Organizations are also looking into how the Return to the Workplace solution could be adapted for other purposes. For example, employees could use it to determine whether it’s safe to book a ticket to a meeting in California or Florida based on the current wildfire conditions or hurricane forecast. Because the solution we built is templated, it can be fine-tuned to meet your exact needs in the future.

This adaptation and fine-tuning is possible because Return to the Workplace is not just a point solution—it comes with an entire platform that allows you to transform your business. Power Platform enables banks to develop innovative applications at speed and to scale them up using automation and AI. As a result, Power Platform activates a paradigm shift in operations by:

  • Modernizing solutions and migrating them to the cloud.
  • Digitizing manual processes.
  • Providing an exceptional experience for customers and making employees’ jobs easier.

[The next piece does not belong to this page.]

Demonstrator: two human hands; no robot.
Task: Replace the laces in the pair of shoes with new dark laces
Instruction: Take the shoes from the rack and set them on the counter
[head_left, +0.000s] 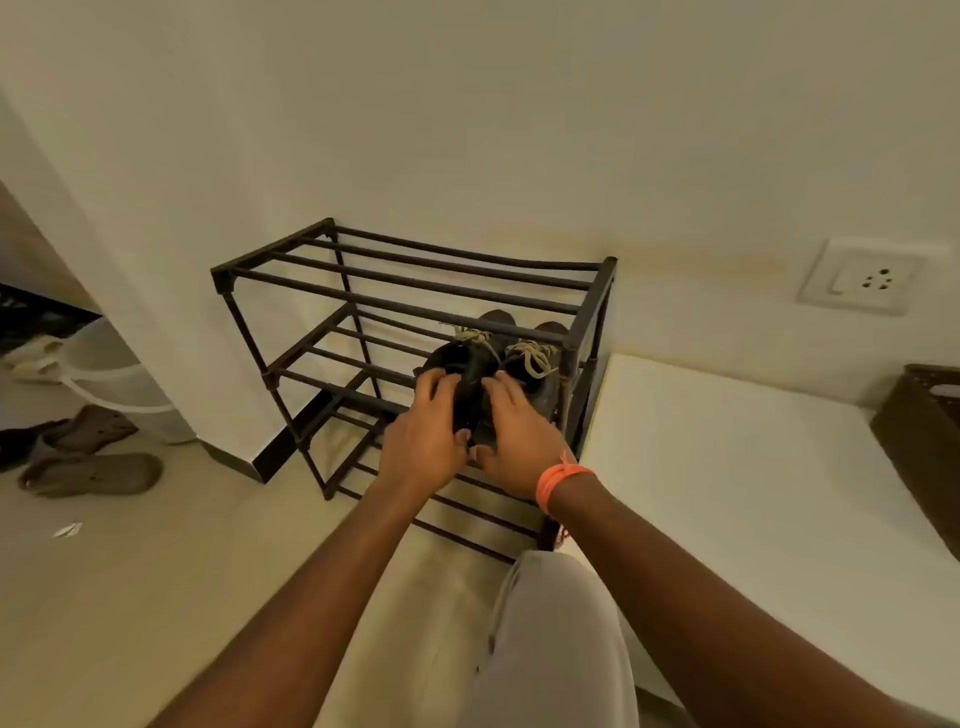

This transformation leads to a more efficient and productive future.

What Microsoft has learned from the return-to-work journey

Microsoft already had the tools to handle remote work restrictions, and Microsoft’s collaboration systems withstood the pressure tests of lockdown. But many of the company’s assumptions and hypotheses have been challenged. As an organization, Microsoft is questioning whether everyone needs to be in the office at all times. Looking at the telemetry and the impact on productivity, it doesn’t make sense to go back to the earlier work arrangements. The way Microsoft employees collaborate and interact as a team will be different, and hybrid work is here to stay.

We don’t have all the answers. But we know the situation will change nine months from now and again two years from now, so we will continue to adapt with an open mind.

Resilience is not just a keyword. It’s an important fact of life that everyone must grapple with. Considering the capabilities of Power Platform, there has never been a better time to take action toward digital maturity.